子どもの可能性を引き出す放課後等デイサービス


▲ロープにぶらさがって遊ぶ児童

 児童福祉法の改正で2012年4月にスタートした障害のある就学児童・生徒を対象にした「放課後等デイサービス」は、現在では多くの民間企業が参入し、選択の幅が広がっています。一方で、利益優先主義で安易に参入した民間事業者の施設もあるので事前の調査が必要です。「放課後等デイサービス」のメリットは、一人一人の成長をじっくり支援することができることが大きい。そして、保護者にとってもゆとりができることで、自分の子どもを肯定的に見ることができるようになることです。

子どもの特性に合わせて指導

発達障害のある子どもに必要なこと

 LD(学習障害)、ADHD(注意欠陥・多動性障害)に共通するのは、失敗や叱責(しっせき)を受けるなどの経験が多いために、 自分の能力を発揮できず、不幸にもあらゆる面で意欲を失っているケースがあります。

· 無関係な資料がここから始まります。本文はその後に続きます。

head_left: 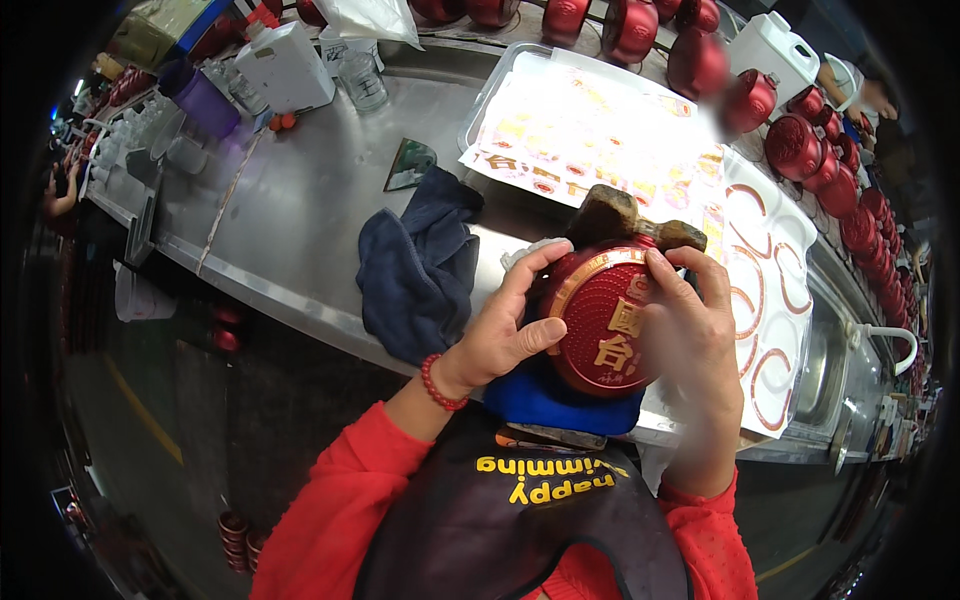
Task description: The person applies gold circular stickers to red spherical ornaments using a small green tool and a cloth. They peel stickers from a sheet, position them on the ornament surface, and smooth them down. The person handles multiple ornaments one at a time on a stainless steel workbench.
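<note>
A round, flat-sided red bottle (602, 325) with gold raised characters and a gold band (590, 275) curving along its upper left edge rests in front of me on a bright blue cloth (560, 402). Around its left side wrap the fingers of my left hand (508, 328), the thumb lying over its face. My right hand (698, 310) grips the upper right edge, a fingertip pressed near the band's end; part of this hand is blurred. Behind the bottle's neck stands a worn brown wooden rest (608, 212). A crumpled white wipe (527, 256) shows beside my left fingertips.
A dark blue towel (420, 265) lies left on the metal bench (300, 215). Decal sheets (600, 125) fill a tray at the back, with curved gold bands on a white sheet (790, 330) at right. Rows of red bottles (795, 148) line the far side. A sink (825, 375) is beyond.
</note>
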The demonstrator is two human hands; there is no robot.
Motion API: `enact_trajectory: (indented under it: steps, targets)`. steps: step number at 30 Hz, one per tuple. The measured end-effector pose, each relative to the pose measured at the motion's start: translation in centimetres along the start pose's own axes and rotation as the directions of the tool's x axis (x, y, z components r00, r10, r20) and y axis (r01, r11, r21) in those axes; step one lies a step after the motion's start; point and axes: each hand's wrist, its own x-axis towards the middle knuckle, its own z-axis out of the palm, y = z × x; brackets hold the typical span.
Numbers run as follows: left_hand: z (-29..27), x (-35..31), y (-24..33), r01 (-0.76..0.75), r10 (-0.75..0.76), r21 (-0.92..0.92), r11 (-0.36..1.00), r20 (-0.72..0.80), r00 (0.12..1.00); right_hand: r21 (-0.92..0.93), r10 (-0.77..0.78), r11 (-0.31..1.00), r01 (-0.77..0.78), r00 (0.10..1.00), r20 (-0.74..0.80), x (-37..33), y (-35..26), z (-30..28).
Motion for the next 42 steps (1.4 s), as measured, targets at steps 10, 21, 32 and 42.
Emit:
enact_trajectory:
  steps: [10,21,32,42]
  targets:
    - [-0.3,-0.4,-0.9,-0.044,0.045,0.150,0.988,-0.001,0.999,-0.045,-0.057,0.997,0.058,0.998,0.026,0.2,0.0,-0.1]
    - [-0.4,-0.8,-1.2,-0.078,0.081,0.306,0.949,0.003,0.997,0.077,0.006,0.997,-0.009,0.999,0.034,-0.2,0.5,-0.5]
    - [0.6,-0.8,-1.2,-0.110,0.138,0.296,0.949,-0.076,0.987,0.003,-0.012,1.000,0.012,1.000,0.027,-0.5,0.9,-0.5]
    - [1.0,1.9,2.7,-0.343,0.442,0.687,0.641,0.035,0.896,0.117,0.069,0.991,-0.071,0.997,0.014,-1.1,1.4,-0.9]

 そのため、自力でやり遂げた経験を積み、自信を取り戻していくことが大切です。

 発達障害のある子どもに必要なことは、「認めてあげる」「自分のペースで勉強させてあげる」「必要な環境(仕組み)を用意してあげる」―の3点が大切だと思います。

一人一人のペースにあわせて

 発達障害の特性は一人一人違います。その特性に合わせて寄り添い、周囲も理解することで自己肯定感を損なわずに成長することができます。

 発達障害ゆえに生きにくさを感じている人たちがいます。しかし、その困難は単なる不幸ではありません。ひとり親や貧困、障害などの背景があっても、それは社会に出たとき、強みとなり、価値となります。

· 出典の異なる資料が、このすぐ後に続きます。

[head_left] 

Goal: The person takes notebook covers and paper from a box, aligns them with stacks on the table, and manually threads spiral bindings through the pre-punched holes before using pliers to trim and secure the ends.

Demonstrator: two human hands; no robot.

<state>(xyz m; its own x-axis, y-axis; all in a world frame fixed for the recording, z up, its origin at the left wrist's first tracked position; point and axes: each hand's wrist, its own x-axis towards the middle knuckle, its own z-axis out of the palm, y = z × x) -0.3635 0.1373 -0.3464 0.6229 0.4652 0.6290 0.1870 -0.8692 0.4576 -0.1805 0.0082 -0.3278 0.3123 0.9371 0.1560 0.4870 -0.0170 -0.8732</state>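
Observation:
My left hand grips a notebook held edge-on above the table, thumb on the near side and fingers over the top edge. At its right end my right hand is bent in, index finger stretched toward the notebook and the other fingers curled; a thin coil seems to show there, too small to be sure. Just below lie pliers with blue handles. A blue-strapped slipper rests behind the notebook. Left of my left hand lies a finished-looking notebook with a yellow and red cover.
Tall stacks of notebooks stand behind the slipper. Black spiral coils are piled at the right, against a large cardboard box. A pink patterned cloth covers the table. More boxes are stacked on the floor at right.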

 発達障害などの理由で「学校の集団授業についていくことが難しかったり」「勉強が苦手」な子どもたち。今回、紹介している放課後デイーサービスの各施設には、一人一人のペースにあわせてお子さんに寄り添い、成長をサポートする環境があります。

「新しい発見」と「学びの連続」

 発達障害の子どもと接して気づくことは「みんな違ってみんな良い」ということです。また、発達障害児も健常児も何ら変わりがないことにも気づきました。なぜなら、どんな子どもにも発達のスピードや得意不得意がある。あらためて「みんな違ってみんな良い」ことを実感しています。

 好きなことに驚くほど詳しい子どもも多く、すてきな子どもたちがたくさんいます。コミュニケーションのとり方がひとりずつ違うことも、その子どもの個性です。

 施設を訪れるたびに毎回、新しい発見と学びの連続です。放課後デイーで働くスタッフも子どもたちも、すてきな方々がたくさんおられます。各教室ごとの雰囲気が違いますが、どの教室もカラーがあって「すてきだなあー」と感じました。